Ranahastin or Ratnahastin (also transliterated as Ratnabastin and Rahnahastin) was one of the titles of Pratihara emperor Vatsaraja along with Maharajadhiraja, and Parmeshwara.

According to the Gwalior Prashasti Inscription of his descendant Mihira Bhoja, the title Ranahastin is found on several coins of Vatsaraja after he conquered Kanauj from Bhandi Clan Bhandi was also the clan of the maternal family of King Harsha Vardhana of Kanauj and Vatsaraja reduced Indrayudha of Kanauj to the status of feudatory after his conquest of Kanuaj and beginning of Tripartite struggle.

The coins bearing the titles were found in several parts of the Kannauj Gangetic valley, Gurjaratra and the Saurashtra region of Gujarat. According to Alexander Cunningham the coin discovered in Gurjaratra weighs around 6.5 grains.

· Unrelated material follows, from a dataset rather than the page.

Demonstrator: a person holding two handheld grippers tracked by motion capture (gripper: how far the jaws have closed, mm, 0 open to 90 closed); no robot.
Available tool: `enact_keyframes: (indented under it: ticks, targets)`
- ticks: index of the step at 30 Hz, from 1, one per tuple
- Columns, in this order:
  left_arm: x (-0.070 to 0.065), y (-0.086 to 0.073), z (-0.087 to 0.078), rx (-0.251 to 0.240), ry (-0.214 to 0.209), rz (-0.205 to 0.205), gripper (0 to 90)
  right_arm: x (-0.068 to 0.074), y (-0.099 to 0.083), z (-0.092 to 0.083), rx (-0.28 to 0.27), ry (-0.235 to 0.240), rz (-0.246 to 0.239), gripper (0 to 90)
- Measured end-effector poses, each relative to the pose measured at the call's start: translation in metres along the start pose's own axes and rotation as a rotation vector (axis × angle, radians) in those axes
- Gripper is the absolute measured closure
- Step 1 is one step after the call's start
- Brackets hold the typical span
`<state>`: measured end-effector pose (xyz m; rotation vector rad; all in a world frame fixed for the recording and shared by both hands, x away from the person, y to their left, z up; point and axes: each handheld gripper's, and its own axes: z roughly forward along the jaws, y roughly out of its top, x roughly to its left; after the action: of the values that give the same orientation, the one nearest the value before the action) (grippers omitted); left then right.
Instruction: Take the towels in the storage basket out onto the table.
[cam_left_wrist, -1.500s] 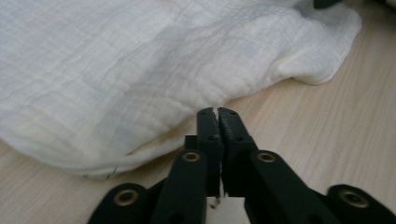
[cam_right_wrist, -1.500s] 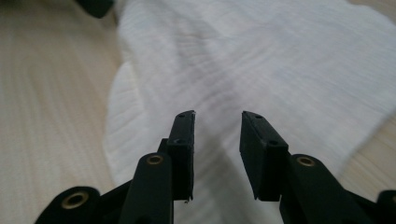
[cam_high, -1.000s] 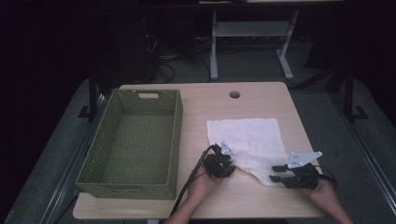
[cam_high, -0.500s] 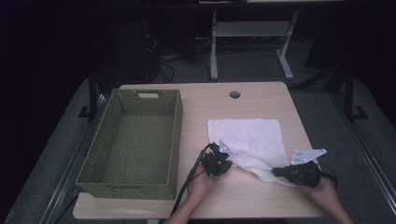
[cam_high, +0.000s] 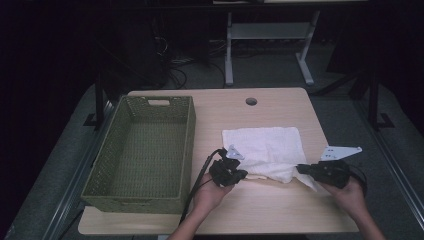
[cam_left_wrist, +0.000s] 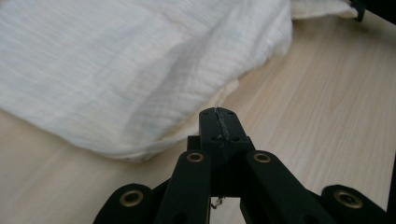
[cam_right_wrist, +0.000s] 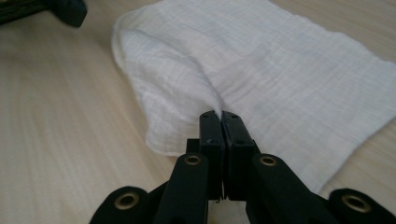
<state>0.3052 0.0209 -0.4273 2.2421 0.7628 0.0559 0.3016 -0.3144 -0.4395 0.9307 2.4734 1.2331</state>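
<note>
- While both pinch its near edge, cloth (cam_high: 265, 152) lies on surface (cam_high: 280, 107), extending away.
- Left tongs (cam_high: 239, 175): clamped on near-left corner.
- Right tongs (cam_high: 301, 169): clamped on near-right corner.

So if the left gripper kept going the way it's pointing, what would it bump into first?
Probably the white cloth. The left gripper has its jaws shut on the cloth's near edge, and more cloth lies right ahead. Beyond that, depth is hard to judge.

Basket (cam_high: 142, 150) on table (cam_high: 280, 107), left of cloth (cam_high: 265, 147)
</note>
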Motion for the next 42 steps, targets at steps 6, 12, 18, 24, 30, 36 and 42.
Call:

The obverse of the coin has a Royal elephant facing right with its trunk hanging down, with legend Sri Rana Hasti arranged in two lines. Rana Hasti also means elephant king.

It is speculated that, title may have been used by several kings and chiefs. The title is known to have been used by unknown 10-11th century ruler of the Solanki Rajputs feudatory in Gujarat or Rajasthan.